On the Git mailing list, Matthew Hughes wrote (reply to this):

On Mon, Dec 01, 2025 at 04:50:45PM +0000, Derrick Stolee via GitGitGadget wrote: > * core.preloadIndex: This value is true by default, now. Removing this > causes some changes required to the tests that checked this config > value. Use gui.gcwarning=false instead. I was going to ask about if we could also rely on the default value of index.threads like we do here, but then went and did some reading and realised some config values, like index.recordOffsetTable, have their value set according to whether index.threads was explicitly set, so I guess there's an implicit reliance on that behaviour that we want to keep? > * core.fscache: This config does not exist in the core Git project, but > is instead a config option for a Git for Windows feature. > > * core.multiPackIndex: This config value is now enabled by default, so > does not need to be called out specifically.
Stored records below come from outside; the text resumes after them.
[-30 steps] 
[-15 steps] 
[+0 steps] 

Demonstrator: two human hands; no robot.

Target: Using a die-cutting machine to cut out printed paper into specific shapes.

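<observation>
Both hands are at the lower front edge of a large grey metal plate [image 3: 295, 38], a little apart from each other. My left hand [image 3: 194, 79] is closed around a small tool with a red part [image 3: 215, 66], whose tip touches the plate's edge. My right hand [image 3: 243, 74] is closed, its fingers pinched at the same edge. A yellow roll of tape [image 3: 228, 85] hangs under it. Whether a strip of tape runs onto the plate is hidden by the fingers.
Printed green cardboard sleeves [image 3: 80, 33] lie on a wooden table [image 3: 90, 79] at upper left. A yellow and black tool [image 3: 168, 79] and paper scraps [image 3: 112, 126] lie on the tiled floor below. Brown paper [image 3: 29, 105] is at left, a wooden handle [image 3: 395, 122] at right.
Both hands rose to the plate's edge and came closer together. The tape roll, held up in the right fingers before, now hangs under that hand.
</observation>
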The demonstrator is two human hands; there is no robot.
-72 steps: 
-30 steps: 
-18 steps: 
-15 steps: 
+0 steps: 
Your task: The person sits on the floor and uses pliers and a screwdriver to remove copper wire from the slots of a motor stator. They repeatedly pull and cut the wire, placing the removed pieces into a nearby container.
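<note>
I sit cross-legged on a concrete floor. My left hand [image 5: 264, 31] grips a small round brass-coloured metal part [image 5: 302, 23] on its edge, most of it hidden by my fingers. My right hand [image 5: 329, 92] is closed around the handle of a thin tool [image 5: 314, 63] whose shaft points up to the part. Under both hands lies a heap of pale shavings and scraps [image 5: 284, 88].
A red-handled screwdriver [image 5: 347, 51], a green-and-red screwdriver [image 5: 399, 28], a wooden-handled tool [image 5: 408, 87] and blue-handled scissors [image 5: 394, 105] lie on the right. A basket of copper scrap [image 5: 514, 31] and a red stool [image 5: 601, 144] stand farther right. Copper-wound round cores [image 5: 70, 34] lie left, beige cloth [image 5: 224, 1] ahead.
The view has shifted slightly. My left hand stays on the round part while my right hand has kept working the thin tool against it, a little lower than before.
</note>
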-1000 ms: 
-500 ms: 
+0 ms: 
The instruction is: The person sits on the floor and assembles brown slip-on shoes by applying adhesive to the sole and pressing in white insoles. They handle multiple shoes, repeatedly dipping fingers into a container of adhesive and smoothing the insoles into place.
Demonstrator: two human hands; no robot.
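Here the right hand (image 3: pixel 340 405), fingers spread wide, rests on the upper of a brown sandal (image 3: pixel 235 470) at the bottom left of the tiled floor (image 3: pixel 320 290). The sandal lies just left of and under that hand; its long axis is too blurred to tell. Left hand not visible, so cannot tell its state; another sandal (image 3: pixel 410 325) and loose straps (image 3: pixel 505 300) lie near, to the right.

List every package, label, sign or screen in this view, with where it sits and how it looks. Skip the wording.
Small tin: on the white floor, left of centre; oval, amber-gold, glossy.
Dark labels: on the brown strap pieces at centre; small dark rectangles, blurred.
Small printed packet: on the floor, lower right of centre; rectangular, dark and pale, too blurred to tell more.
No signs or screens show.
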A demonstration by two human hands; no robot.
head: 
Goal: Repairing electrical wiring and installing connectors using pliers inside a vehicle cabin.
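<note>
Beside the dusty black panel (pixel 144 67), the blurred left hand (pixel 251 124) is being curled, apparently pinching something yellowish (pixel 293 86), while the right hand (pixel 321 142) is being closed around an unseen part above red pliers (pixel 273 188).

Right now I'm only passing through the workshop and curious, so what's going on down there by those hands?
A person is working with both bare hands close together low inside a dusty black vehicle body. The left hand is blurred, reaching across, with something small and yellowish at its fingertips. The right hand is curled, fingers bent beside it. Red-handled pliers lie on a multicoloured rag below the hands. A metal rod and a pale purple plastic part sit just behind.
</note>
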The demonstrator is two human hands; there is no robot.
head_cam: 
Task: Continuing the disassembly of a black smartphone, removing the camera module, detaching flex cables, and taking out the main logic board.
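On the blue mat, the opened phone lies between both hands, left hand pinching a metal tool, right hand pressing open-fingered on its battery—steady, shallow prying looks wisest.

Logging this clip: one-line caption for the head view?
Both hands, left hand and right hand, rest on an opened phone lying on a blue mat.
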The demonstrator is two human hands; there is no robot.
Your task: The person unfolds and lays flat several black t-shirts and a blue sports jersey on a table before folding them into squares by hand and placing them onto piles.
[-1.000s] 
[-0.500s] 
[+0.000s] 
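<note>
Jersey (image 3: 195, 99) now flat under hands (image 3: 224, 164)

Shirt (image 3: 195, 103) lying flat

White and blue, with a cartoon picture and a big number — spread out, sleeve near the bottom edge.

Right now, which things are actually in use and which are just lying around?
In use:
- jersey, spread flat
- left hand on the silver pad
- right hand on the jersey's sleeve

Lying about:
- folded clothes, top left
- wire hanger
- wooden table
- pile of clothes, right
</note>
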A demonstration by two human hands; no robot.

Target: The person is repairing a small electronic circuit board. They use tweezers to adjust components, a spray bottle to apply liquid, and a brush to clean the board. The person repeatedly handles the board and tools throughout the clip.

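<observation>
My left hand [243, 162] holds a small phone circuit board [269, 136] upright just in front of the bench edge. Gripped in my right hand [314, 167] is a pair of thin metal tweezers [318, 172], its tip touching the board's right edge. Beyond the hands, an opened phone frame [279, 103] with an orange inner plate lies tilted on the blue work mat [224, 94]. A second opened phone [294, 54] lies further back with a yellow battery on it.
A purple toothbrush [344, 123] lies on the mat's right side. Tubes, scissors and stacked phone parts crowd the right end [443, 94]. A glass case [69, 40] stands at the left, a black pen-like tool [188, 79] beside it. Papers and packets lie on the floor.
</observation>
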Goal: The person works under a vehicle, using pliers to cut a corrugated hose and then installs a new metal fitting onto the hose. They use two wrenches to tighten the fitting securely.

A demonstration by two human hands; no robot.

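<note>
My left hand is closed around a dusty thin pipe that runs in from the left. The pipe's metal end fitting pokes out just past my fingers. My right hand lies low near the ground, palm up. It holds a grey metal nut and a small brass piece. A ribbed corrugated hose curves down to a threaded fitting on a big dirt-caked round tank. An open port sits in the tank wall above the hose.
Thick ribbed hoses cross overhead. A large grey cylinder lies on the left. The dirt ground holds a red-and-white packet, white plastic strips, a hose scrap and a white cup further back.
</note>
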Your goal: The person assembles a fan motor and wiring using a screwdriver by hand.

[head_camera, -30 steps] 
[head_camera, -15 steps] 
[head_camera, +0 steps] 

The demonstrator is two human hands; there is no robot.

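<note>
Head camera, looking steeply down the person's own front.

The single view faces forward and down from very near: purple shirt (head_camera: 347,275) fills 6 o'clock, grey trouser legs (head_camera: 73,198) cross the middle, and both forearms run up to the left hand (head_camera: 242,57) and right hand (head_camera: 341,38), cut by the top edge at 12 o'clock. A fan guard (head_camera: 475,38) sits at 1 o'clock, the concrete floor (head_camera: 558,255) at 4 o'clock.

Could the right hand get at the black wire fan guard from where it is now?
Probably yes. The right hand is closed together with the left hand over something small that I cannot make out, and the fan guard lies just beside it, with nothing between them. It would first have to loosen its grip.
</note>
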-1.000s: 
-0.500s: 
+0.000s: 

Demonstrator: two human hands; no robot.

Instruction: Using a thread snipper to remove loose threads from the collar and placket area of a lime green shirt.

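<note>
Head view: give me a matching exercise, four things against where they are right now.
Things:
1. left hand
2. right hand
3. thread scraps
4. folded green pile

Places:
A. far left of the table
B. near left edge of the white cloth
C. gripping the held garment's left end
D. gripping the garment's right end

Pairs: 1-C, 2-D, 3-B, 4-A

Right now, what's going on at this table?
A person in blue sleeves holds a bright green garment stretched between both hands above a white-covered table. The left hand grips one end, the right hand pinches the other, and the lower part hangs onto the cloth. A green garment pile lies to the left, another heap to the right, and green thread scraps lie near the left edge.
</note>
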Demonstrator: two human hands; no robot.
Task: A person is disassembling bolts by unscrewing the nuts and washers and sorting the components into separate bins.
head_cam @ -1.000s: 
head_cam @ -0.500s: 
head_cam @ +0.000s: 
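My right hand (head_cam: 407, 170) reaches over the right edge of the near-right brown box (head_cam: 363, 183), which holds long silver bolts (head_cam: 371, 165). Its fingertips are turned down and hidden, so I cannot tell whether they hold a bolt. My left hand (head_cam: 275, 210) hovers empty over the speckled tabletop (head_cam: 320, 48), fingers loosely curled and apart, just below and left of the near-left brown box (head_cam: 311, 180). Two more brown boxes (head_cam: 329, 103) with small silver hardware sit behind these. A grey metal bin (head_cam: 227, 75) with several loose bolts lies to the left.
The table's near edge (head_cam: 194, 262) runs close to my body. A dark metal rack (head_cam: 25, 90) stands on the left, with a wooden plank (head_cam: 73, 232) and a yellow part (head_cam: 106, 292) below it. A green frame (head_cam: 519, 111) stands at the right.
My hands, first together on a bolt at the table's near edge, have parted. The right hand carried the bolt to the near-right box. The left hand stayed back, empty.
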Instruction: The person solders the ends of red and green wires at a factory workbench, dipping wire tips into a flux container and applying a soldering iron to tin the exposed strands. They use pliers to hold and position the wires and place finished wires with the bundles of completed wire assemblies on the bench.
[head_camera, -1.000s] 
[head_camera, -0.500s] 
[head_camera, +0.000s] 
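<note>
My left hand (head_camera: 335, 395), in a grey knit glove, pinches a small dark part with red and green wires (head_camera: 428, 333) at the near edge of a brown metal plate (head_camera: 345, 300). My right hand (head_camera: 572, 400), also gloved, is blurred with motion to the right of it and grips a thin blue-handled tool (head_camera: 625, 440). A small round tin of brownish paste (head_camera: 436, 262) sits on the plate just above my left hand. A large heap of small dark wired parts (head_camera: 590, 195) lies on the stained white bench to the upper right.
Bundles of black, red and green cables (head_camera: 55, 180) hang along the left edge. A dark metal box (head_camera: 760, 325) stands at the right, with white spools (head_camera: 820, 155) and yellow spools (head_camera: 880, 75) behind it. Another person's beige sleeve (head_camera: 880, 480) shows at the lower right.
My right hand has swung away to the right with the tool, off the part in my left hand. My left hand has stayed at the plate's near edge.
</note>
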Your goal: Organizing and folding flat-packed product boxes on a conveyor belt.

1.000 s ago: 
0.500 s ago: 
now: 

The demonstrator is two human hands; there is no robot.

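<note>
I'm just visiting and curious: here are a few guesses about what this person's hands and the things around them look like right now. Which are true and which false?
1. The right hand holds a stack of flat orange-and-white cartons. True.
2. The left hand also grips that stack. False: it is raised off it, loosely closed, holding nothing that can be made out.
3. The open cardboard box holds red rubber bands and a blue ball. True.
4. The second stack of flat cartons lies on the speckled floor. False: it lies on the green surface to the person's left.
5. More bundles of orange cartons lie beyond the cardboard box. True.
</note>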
It was originally > included to make sure the background maintenance that created > multi-pack-indexes would result in the expected performance > improvements. > > * credential.validate: This option is not something specific to Git but > instead an older version of Git Credential Manager for Windows. That > software was replaced several years ago by the cross-platform Git > Credential Manger so this option is no longer needed to help users who > were on that older software. > > * pack.useSparse=true: This value is now Git's default as of de3a864114 > (config: set pack.useSparse=true by default, 2020-03-20) so we don't > need it set by Scalar. Thanks for the detail on all of these, very helpful

On the Git mailing list, Patrick Steinhardt wrote (reply to this):

On Mon, Dec 01, 2025 at 05:46:46PM +0000, Matthew Hughes wrote: > On Mon, Dec 01, 2025 at 04:50:45PM +0000, Derrick Stolee via GitGitGadget wrote: > > * core.preloadIndex: This value is true by default, now. Removing this > > causes some changes required to the tests that checked this config > > value. Use gui.gcwarning=false instead. > > I was going to ask about if we could also rely on the default value of > index.threads like we do here, but then went and did some reading and realised > some config values, like index.recordOffsetTable, have their value set > according to whether index.threads was explicitly set, so I guess there's an > implicit reliance on that behaviour that we want to keep? Wait. Are you saying that "index.recordOffsetTable" behaves differently based on whether "index.threads" is implicitly enabled due to the default value or explicitly enabled via the configuration? If so, that smells like a plain bug to me. Patrick

On the Git mailing list, Matthew Hughes wrote (reply to this):

On Tue, Dec 02, 2025 at 08:53:45AM +0100, Patrick Steinhardt wrote: > Wait. Are you saying that "index.recordOffsetTable" behaves differently > based on whether "index.threads" is implicitly enabled due to the > default value or explicitly enabled via the configuration? That was my understanding from a cursory read of the results of searching for 'index.threads' in git-config: > index.recordEndOfIndexEntries > ... > Defaults to true if index.threads has been explicitly enabled, false > otherwise

On the Git mailing list, Patrick Steinhardt wrote (reply to this):

On Tue, Dec 02, 2025 at 07:04:24PM +0000, Matthew Hughes wrote: > On Tue, Dec 02, 2025 at 08:53:45AM +0100, Patrick Steinhardt wrote: > > Wait. Are you saying that "index.recordOffsetTable" behaves differently > > based on whether "index.threads" is implicitly enabled due to the > > default value or explicitly enabled via the configuration? > > That was my understanding from a cursory read of the results of searching for > 'index.threads' in git-config: > > > index.recordEndOfIndexEntries > > ... > > Defaults to true if index.threads has been explicitly enabled, false > > otherwise Hm, true. At least that's a concious decision then. The logic around this was introduced in 2a9dedef2e (index: make index.threads=true enable ieot and eoie, 2018-11-19), and the ultimate reason for it seems to be backwards compatibility: index.threads and index.recordOffsetTable unspecified: do not write the offset table yet (to avoid alarming the user with "ignoring IEOT extension" messages when an older version of Git accesses the repository) but do make use of multiple threads to read the index if the supporting offset table is present. Older versions of Git complained when they see unknown extensions, and we didn't want to expose users to such warnings. That makes me wonder whether it's time now to revisit that decision -- it's been 7 years since then, I guess that many clients nowadays would understand the extension. The only (documented) downside should thus not be that important anymore, but the upside is that reading the index would be faster if we default-enable writing the extension. Patrick

gitgitgadget · 2025-12-01T17:50:23Z

User Matthew Hughes <[email protected]> has been added to the cc: list.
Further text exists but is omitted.